▶ PROBLEM REQUIREMENTS
In the material below, find the span from the line with "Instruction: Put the" to the line with "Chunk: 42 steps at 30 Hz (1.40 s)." and transcribe only those lines, exactly, ends included, without the pictures.

************

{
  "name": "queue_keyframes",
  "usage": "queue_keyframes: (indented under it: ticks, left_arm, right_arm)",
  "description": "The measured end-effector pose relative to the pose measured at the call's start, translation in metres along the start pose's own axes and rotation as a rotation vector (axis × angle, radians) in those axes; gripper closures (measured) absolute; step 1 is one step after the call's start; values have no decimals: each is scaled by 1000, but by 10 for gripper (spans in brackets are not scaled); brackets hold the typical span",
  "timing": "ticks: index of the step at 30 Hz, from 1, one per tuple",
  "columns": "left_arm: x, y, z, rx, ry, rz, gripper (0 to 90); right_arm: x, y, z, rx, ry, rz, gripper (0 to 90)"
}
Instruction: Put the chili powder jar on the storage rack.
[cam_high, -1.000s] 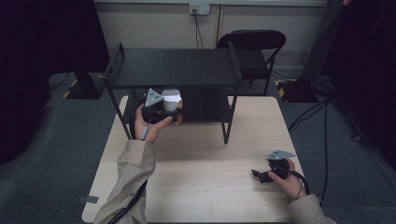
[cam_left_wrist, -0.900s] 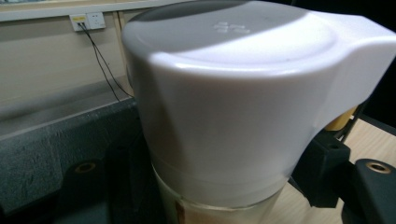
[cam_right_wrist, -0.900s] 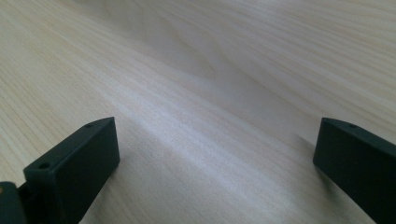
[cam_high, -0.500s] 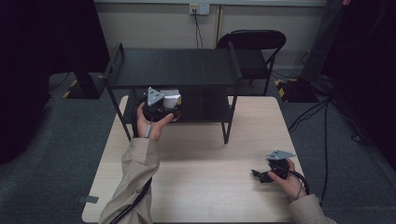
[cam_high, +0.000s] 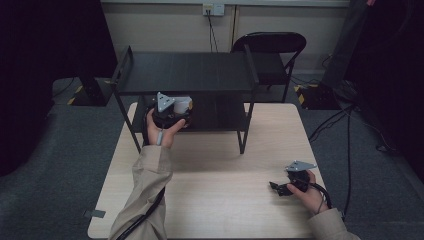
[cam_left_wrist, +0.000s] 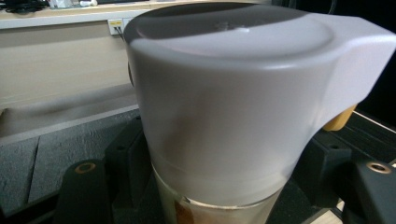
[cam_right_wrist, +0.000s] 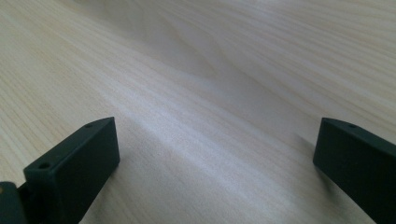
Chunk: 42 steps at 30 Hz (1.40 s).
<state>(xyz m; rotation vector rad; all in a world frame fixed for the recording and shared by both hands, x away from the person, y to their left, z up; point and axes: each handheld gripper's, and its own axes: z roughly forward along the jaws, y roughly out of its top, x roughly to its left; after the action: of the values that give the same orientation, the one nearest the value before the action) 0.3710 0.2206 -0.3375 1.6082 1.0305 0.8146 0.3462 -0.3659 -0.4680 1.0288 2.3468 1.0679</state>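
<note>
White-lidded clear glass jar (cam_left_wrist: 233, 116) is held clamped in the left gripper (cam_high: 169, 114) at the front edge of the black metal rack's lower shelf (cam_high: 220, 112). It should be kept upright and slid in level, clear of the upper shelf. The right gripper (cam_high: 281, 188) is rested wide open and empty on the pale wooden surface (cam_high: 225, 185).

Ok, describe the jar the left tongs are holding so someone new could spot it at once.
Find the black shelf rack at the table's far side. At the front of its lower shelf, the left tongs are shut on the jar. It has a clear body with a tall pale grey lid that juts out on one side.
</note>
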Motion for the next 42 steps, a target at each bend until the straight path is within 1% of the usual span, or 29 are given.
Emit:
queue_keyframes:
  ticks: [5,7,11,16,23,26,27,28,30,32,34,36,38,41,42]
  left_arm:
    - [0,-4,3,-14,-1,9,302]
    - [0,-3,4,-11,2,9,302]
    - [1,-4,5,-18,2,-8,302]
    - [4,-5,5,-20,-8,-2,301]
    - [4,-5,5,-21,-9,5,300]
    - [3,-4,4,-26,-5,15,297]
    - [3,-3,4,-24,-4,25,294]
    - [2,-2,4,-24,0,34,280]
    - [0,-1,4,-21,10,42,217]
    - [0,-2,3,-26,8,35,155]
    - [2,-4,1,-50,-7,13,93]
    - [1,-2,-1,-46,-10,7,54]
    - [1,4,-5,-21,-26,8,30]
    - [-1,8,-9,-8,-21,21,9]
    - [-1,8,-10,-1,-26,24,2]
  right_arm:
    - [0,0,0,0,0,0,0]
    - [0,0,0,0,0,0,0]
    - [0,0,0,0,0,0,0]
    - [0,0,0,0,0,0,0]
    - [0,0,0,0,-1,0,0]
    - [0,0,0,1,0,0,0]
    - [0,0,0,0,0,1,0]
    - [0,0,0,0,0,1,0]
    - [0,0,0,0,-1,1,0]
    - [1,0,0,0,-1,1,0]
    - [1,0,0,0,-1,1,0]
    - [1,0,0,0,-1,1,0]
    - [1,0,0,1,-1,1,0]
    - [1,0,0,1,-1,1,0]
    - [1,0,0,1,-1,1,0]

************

▶ RESULT FOR THIS TASK
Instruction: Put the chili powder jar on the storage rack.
[cam_high, -1.000s] 
[cam_left_wrist, -0.900s] 
[cam_right_wrist, -0.900s] 
[cam_high, -0.500s] 
[cam_high, +0.000s] 
[cam_left_wrist, +0.000s] 
[cam_right_wrist, +0.000s] 
Chunk: 42 steps at 30 Hz (1.40 s).

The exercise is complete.